Riders will be able to import a new motorcycle or car from 2018 without having to deal with a dealer so long as the model is not already imported into Australia.
They will also be able to import used vehicles more than 25 years old without having to pay the $12,000 duty.
The Federal Chamber of Automotive Industries (FCAI) has warned that the Federal Government move will take out the “buyer beware” sentiment, leaving motorists exposed to “high-risk situations” while Motoring Enthusiasts Party Senator Ricky Muir believes it “potentially help drive down the overall cost of new vehicles in Australia by creating competition in the new vehicle market”.
Private low-volume importing of motor vehicles was popular a few years ago when the Aussie dollar was high, but has dropped off with the massive decline in the exchange rate making it uneconomical.
The new government move may increase private importing, however riders will only be able to import motorbikes that are not brought in, have comparable standards to Australia, are no more than 12 months old and have no more than 500km on the odometer.
At the moment, it seems only Japan and the UK have comparable standards for right-hand drive cars, but more countries may be included for motorcycles which are universal.

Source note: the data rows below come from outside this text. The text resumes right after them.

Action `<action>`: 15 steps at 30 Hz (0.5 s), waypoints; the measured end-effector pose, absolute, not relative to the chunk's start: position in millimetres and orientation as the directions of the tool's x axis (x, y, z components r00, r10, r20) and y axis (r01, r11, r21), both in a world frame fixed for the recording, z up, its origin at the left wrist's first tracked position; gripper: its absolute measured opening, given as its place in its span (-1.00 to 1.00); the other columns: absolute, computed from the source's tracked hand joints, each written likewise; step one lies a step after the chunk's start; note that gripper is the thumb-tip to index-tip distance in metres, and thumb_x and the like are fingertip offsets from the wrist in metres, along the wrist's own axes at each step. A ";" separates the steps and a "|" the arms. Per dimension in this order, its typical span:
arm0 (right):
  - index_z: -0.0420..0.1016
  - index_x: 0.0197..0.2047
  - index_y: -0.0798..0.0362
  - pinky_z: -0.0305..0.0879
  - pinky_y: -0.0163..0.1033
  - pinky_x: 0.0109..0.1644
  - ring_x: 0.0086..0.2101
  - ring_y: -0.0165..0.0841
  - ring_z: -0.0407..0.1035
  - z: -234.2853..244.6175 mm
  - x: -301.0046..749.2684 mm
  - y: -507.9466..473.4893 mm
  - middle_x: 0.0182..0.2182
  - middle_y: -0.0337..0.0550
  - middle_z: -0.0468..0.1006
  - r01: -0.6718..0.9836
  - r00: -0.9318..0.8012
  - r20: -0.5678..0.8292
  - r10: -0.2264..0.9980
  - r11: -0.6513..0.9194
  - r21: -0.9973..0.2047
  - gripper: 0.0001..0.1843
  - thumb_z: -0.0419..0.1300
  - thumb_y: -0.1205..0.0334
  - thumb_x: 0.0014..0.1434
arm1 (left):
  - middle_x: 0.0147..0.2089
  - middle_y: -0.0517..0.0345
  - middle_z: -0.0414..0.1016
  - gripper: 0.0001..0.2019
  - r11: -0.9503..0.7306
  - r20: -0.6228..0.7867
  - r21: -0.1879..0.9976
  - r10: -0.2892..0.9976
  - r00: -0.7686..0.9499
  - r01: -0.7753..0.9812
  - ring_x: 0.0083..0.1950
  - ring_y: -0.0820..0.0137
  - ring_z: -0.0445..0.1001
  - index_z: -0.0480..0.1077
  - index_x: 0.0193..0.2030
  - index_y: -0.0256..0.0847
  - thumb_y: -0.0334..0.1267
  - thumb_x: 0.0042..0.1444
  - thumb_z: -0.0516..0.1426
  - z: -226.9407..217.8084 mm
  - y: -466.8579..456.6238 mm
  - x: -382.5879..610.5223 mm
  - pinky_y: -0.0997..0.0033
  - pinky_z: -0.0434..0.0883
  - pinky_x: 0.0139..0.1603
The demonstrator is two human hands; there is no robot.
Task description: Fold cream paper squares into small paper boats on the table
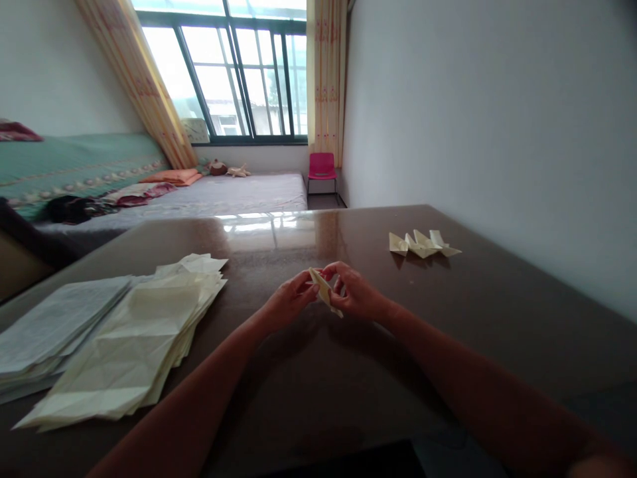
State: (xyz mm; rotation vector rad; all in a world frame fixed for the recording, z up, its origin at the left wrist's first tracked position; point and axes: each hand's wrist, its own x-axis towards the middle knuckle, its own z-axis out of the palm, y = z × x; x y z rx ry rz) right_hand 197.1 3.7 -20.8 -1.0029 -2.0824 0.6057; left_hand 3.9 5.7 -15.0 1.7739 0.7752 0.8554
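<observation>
Between my two hands, just above the brown table [378, 372], is a small piece of folded cream paper [322, 287], tilted with its lower tip pointing toward me. My left hand [290, 297] pinches its left side between thumb and fingers. From the other side, my right hand [355, 292] grips the right edge, its index finger curled over the top. The fingers partly cover the paper, so its full shape is hidden. Several folded paper shapes [422, 245] with pointed ends stand in a cluster farther back on the right.
At the left lies a stack of creased cream sheets [134, 338], beside a pile of greyish papers [60, 325]. The table meets a white wall [488, 133] on the right. Beyond the far edge are a bed [263, 192] and a pink chair [322, 167] beneath the window.
</observation>
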 end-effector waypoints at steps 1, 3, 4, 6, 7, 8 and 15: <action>0.26 -0.02 0.03 0.25 -0.36 -0.39 -0.47 -0.51 0.30 -22.9 196.1 4.3 -0.17 -0.17 0.40 0.481 -0.417 0.429 0.801 0.595 -0.644 -0.62 0.17 0.33 0.05 | -0.02 -0.01 0.46 -0.62 -0.362 0.222 0.918 0.807 0.548 0.162 -0.03 0.30 0.46 0.27 0.12 -0.22 -0.12 0.21 0.04 -16.5 4.8 5.5 0.29 0.44 -0.04; 0.27 -0.03 0.05 0.24 -0.35 -0.37 -0.45 -0.48 0.29 -27.0 193.8 6.0 -0.20 -0.15 0.40 0.532 -0.389 0.452 0.802 0.597 -0.601 -0.65 0.17 0.30 0.07 | 0.03 -0.01 0.42 -0.61 -0.455 0.270 0.846 0.816 0.511 0.278 0.01 0.30 0.44 0.23 0.17 -0.18 -0.17 0.22 0.01 -20.8 2.5 9.9 0.30 0.44 -0.02; 0.28 -0.05 0.05 0.23 -0.34 -0.36 -0.43 -0.45 0.30 -28.9 192.6 7.1 -0.23 -0.14 0.40 0.551 -0.376 0.459 0.805 0.592 -0.588 -0.67 0.16 0.28 0.09 | 0.08 -0.01 0.38 -0.60 -0.484 0.292 0.803 0.829 0.478 0.348 0.02 0.30 0.43 0.20 0.19 -0.15 -0.19 0.22 0.01 -23.0 1.2 12.5 0.31 0.44 -0.03; 0.29 -0.09 0.06 0.23 -0.31 -0.30 -0.36 -0.40 0.31 -32.1 190.1 8.8 -0.26 -0.14 0.40 0.561 -0.370 0.475 0.799 0.599 -0.571 -0.72 0.15 0.29 0.09 | 0.16 0.00 0.29 -0.57 -0.495 0.318 0.720 0.858 0.403 0.486 0.02 0.30 0.43 0.18 0.20 -0.10 -0.19 0.19 0.02 -26.4 -1.4 17.8 0.32 0.46 -0.08; 0.28 -0.11 0.05 0.24 -0.30 -0.26 -0.32 -0.37 0.31 -33.3 189.0 9.4 -0.26 -0.14 0.40 0.555 -0.376 0.485 0.790 0.611 -0.564 -0.73 0.14 0.33 0.08 | 0.18 0.01 0.25 -0.56 -0.487 0.325 0.685 0.870 0.372 0.541 0.01 0.30 0.43 0.18 0.20 -0.08 -0.18 0.17 0.04 -27.4 -2.6 20.2 0.33 0.46 -0.11; 0.28 -0.11 0.05 0.24 -0.28 -0.22 -0.29 -0.36 0.31 -34.3 188.0 9.7 -0.25 -0.14 0.40 0.547 -0.384 0.494 0.780 0.623 -0.559 -0.72 0.13 0.36 0.06 | 0.19 0.01 0.23 -0.56 -0.477 0.325 0.658 0.878 0.352 0.583 0.00 0.31 0.44 0.18 0.20 -0.07 -0.16 0.16 0.05 -27.7 -3.5 22.1 0.35 0.47 -0.13; 0.27 -0.20 0.05 0.21 -0.29 -0.22 -0.32 -0.38 0.28 -35.1 187.1 10.9 -0.33 -0.20 0.37 0.532 -0.364 0.515 0.776 0.627 -0.568 -0.83 0.09 0.37 0.08 | 0.04 0.06 0.30 -0.74 -0.470 0.333 0.557 0.882 0.334 0.685 -0.04 0.35 0.43 0.35 -0.06 -0.15 -0.36 0.13 -0.02 -24.9 -0.4 23.8 0.32 0.38 0.02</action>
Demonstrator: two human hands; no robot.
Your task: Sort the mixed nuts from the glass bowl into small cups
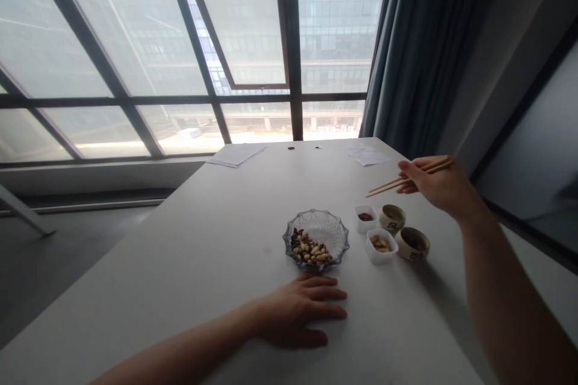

However, they may still require some modifications, in particular lights. Specialist companies such as Queensland Imports handle these compliance issues, as well as various government taxes.
The new rule will also allow motorists to import vehicles more than 25 years old, dropping the $12,000 import duty from 2018.
Major Projects Minister Paul Fletcher says he expects motorists to import exotic, rare, classic, collectible and special purpose vehicles.
FCAI Chief Executive Tony Weber says consumers are offered “the highest possible level of consumer protection when it comes to purchasing a new motor vehicle through an Australian dealership”.
“Brands selling in this country make substantial investments in Australia by way of dealerships, workshops, technology and training to support and service their products. This means consumers can be certain their vehicles can be serviced and repaired appropriately, and that recalls are captured so consumers are informed if something needs to be fixed.
“This system is also underpinned by Australian Consumer Law.
“In its announcement today, the Government failed to acknowledge that Australians who personally import a vehicle made for another country may end up with a vehicle that does not meet their needs or operate as required in Australian driving conditions.”
Senator Muir says potential competition in the new vehicle market could also lead to a reduction in the age of Australia’s motor vehicle fleet, allowing more people to access “more modern, efficient vehicles, with up-to-date safety technology”.
Meanwhile, the FCAI supports the closer harmonisation of ADRs with international standards and is calling on the government to commit more resources to hasten their completion.
“The best way to continue to deliver a greater range of choice in new cars and motorcycles is to accelerate the removal of unique regulatory standards and administration,” Tony says.
“If the Government is so concerned about car affordability, it should look at the taxes and other government charges that make up around 20% of the price of new cars in Australia.” The same is true for motorcycles.